Kasus ini menunjukkan betapa rentannya data pribadi di era digital. Konten yang diunggah ke media sosial bisa disalahgunakan oleh pihak tidak bertanggung jawab. Perlindungan hukum seperti ELVIS Act menjadi penting untuk melindungi hak individu.
Fenomena penyalahgunaan konten digital juga menjadi perhatian di berbagai negara. Di Indonesia, isu serupa sering dibahas dalam konteks Hoaks dan Teknologi yang menjadi tantangan digital. Masyarakat perlu lebih waspada terhadap potensi penyalahgunaan data pribadi.
Teknologi geolokasi yang digunakan Meete juga menimbulkan pertanyaan etis. Menargetkan iklan ke tetangga di asrama yang sama dianggap terlalu invasif. Hal ini bisa menimbulkan rasa tidak aman bagi korban.

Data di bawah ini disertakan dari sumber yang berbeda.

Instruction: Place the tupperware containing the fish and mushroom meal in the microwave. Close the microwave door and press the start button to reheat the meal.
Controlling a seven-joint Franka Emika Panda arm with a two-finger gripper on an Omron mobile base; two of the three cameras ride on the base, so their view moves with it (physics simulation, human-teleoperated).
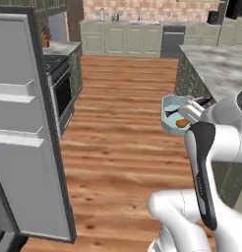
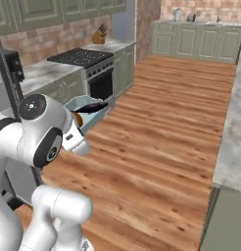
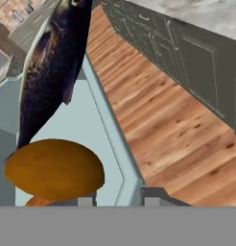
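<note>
I see the gripper (image 3: 119, 196) pinching the tub (image 3: 108, 144) by its right wall: one fingertip (image 3: 86, 199) sits inside the rim, the other outside, jaws partly closed on the thin edge. The tub (image 1: 173, 114) hangs in the air over the wood floor (image 1: 123, 128), beside the island counter (image 1: 216, 64). It is pale blue, angular and tilted. Inside lie a dark fish (image 3: 50, 72) and, below it, an orange-brown mushroom (image 3: 53, 169).
</note>
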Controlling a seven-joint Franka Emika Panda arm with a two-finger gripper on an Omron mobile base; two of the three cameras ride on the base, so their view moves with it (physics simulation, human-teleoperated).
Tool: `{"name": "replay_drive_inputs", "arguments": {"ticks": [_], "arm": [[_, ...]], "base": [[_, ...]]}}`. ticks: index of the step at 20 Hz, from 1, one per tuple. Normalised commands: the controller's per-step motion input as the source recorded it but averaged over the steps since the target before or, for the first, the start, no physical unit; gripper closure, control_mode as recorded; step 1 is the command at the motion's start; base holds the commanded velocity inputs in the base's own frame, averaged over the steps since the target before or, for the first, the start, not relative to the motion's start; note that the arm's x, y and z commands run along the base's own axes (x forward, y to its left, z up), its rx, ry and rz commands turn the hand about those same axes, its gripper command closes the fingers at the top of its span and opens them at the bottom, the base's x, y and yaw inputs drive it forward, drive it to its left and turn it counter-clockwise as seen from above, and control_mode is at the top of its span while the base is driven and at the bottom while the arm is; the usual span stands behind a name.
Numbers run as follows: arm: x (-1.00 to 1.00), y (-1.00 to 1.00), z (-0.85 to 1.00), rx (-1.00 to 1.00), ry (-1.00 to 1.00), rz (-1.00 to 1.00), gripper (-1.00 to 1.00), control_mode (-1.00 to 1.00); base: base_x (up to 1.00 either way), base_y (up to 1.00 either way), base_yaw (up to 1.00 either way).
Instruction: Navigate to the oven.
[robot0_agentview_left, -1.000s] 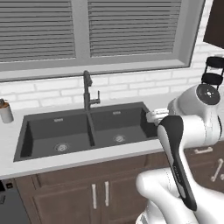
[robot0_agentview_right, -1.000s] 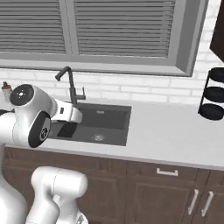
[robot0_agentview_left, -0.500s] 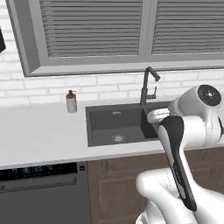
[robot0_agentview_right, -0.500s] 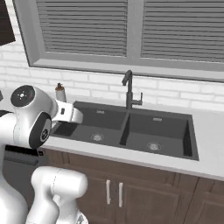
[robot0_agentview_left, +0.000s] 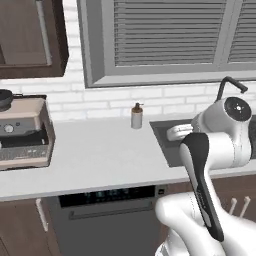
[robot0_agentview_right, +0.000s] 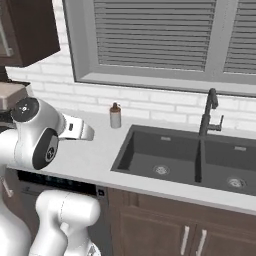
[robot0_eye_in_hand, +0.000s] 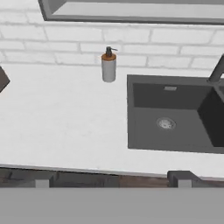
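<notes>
The pincer (robot0_eye_in_hand: 113, 178) hangs over the table's (robot0_eye_in_hand: 57, 131) front edge, its two tips (robot0_eye_in_hand: 42, 179) set wide apart with nothing between them. Below that edge sits the dishwasher (robot0_agentview_left: 107, 212). Farther back lies the sink (robot0_eye_in_hand: 173, 113), and a soap bottle (robot0_eye_in_hand: 108, 65) stands near the brick wall, just left of the basin. A coffee machine (robot0_agentview_left: 22, 132) stands at the table's left end. The oven cannot be made out, so where it lies relative to the pincer cannot be told. Since half a second ago the whole scene has slid rightward in both base views: the base has driven left, bringing the coffee machine into sight.
</notes>
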Motion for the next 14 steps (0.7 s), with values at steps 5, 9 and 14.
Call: {"name": "replay_drive_inputs", "arguments": {"ticks": [5, 9, 14], "arm": [[0.0, 0.0, 0.0, 0.0, 0.0, 0.0, -1.0, 1.0], [0.0, 0.0, 0.0, 0.0, 0.0, 0.0, -1.0, 1.0], [0.0, 0.0, 0.0, 0.0, 0.0, 0.0, -1.0, 1.0]], "base": [[-0.21, 1.0, 0.0], [-0.11, 1.0, 0.0], [-0.12, 1.0, 0.0]]}}
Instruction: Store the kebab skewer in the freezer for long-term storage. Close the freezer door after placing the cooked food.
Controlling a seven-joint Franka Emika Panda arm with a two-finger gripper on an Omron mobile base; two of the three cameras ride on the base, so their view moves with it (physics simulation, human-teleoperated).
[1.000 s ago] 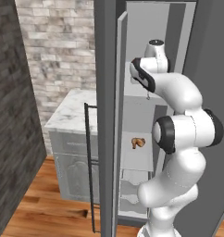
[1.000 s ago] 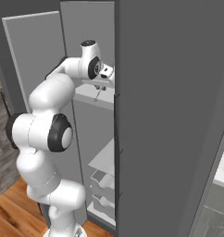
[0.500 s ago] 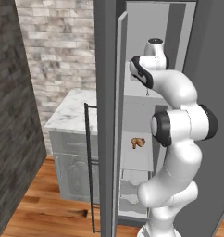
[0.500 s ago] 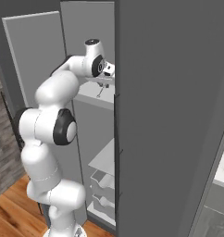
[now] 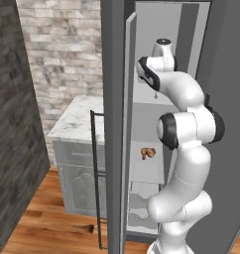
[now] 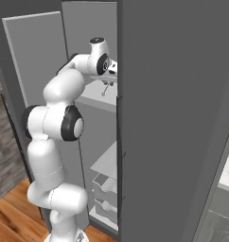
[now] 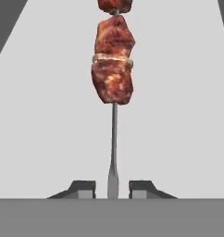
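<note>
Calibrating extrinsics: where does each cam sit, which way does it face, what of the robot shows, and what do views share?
Left base view: behind-left of the arm, facing the freezer past its open door; arm lower right.
Right base view: behind-right, facing the freezer's side wall; arm at left, hand on the upper shelf.
Hand view: on the hand, looking along the gripper at the skewer over the shelf.
Shared: both base views show arm, door, skewer.

Both base views look forward from behind the arm, left and right of it, sharing the open freezer (image 5: pixel 156 129) interior at mid-frame. The hand view looks close along the kebab skewer (image 7: pixel 113 83) over a pale shelf.
</note>
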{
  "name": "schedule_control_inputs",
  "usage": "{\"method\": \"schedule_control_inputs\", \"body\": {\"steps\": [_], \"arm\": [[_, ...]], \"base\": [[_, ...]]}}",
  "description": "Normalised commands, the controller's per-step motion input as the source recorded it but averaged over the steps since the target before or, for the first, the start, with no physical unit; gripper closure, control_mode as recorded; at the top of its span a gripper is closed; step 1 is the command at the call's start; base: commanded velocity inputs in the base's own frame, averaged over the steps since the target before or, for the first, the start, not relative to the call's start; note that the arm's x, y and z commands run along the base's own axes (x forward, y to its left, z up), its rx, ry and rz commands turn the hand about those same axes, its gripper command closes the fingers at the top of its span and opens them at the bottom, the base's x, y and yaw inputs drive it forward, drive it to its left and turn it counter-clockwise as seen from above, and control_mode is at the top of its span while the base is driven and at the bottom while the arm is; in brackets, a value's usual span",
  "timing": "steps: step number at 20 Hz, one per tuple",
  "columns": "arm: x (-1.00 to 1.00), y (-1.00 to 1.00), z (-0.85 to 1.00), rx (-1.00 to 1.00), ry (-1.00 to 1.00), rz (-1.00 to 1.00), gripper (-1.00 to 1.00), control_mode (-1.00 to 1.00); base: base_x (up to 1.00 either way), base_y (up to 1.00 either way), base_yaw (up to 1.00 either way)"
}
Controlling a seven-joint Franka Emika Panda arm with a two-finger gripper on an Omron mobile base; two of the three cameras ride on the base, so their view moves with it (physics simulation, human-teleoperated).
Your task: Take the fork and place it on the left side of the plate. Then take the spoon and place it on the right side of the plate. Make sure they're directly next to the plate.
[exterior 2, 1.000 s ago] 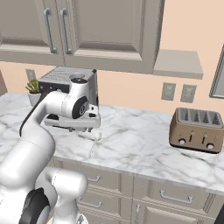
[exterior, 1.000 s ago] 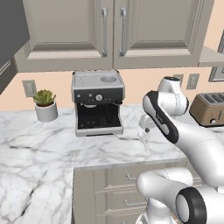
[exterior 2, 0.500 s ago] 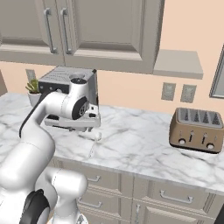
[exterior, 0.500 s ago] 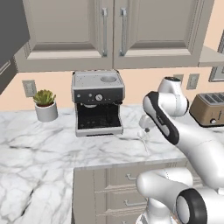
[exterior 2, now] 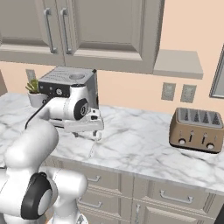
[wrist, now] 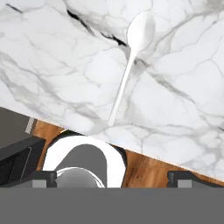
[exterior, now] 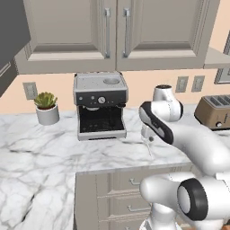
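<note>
A pale silver-white spoon lies flat on the marble counter, its round bowl away from the hand and its thin handle pointing back toward the counter's front edge. My gripper hovers above the handle end, open, with its two dark fingertips set wide apart and nothing between them. From the base, the gripper hangs just over the counter near its front edge, and the spoon is a thin pale line below it. The fork and the plate are out of view.
A grey espresso machine stands at the back of the counter, with a small potted plant to its left. A brown toaster sits far right. Wall cabinets hang overhead. The counter's front edge drops to a wooden floor.
</note>
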Motion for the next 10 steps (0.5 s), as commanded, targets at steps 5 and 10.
{"method": "schedule_control_inputs", "body": {"steps": [5, 10], "arm": [[0.31, -0.07, -0.46, -0.10, -0.01, 0.00, -1.00, -1.00], [0.28, -0.08, -0.39, 0.01, -0.02, -0.06, -1.00, -1.00]], "base": [[0.00, 0.00, 0.00], [0.00, 0.00, 0.00]]}}
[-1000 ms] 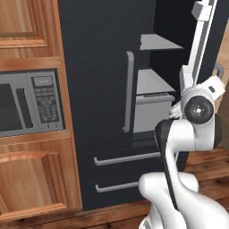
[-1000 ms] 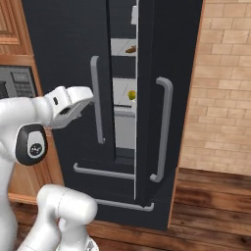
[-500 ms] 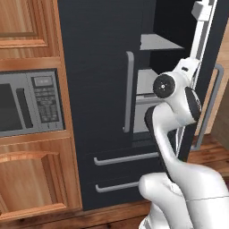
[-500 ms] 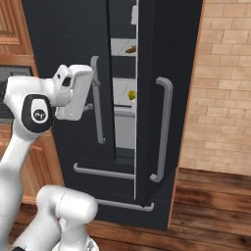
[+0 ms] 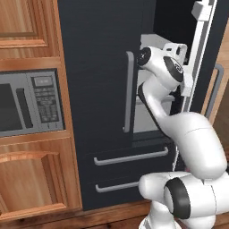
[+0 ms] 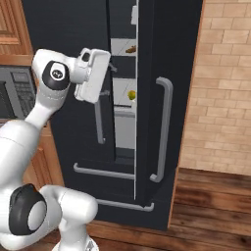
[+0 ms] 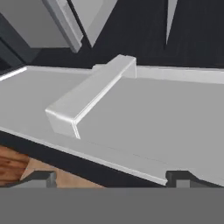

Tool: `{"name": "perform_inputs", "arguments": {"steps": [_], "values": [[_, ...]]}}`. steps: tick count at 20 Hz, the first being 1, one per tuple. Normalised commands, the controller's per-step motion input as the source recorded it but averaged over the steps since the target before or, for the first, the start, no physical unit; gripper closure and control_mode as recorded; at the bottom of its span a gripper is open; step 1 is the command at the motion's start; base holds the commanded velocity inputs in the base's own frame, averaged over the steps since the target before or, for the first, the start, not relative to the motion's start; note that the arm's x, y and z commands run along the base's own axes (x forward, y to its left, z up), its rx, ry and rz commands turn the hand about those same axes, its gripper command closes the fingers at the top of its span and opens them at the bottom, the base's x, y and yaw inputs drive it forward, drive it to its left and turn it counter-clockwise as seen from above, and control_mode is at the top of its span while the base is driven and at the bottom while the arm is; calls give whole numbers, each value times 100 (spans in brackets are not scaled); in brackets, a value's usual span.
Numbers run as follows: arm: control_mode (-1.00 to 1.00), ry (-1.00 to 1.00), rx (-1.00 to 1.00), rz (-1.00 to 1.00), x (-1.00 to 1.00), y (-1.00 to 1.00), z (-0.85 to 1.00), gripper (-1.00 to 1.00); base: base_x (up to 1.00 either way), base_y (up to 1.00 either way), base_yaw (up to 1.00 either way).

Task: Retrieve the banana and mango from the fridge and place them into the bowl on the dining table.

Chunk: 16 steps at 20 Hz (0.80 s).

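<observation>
Banana (image 6: pixel 130 49) is sitting on an upper shelf inside the fridge (image 6: pixel 171 49). The mango (image 6: pixel 131 95) is on the next shelf down, pretty much straight below it. In the right base view both peek out through the narrow gap between the two doors, and neither has budged over the last second.

What did change is the arm. A second ago it was folded low in front of the doors, and now it's swung up. The hand (image 6: pixel 109 68) is parked right at the gap, roughly between the banana's shelf and the mango's. Its fingers are spread wide with nothing between them, so no fruit grabbed yet.

The hand view (image 7: pixel 111 177) looks down across a pale grey shelf (image 7: pixel 153 118) with a raised ridge on it. No fruit in that shot, so I'd guess it isn't lined up on either one yet.

My read is the door-opening part is done and the first reach is just starting. That gap looks tight from the right side, so clipping the door edge going in is the thing I'd worry about. Mango looks like the nearer target.
</observation>
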Motion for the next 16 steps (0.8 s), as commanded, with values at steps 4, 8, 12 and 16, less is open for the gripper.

Kasus Lunglhofer menjadi pengingat bagi pengguna media sosial untuk berhati-hati. Konten yang dianggap tidak berbahaya bisa digunakan dengan cara yang merugikan. Pengguna perlu memahami risiko berbagi konten di platform publik.
Perkembangan teknologi AI juga memunculkan isu hak cipta yang semakin kompleks. Beberapa waktu lalu, Apple Kembali Digugat terkait pelanggaran hak cipta AI. Kasus-kasus ini menunjukkan perlunya regulasi yang lebih ketat di era digital.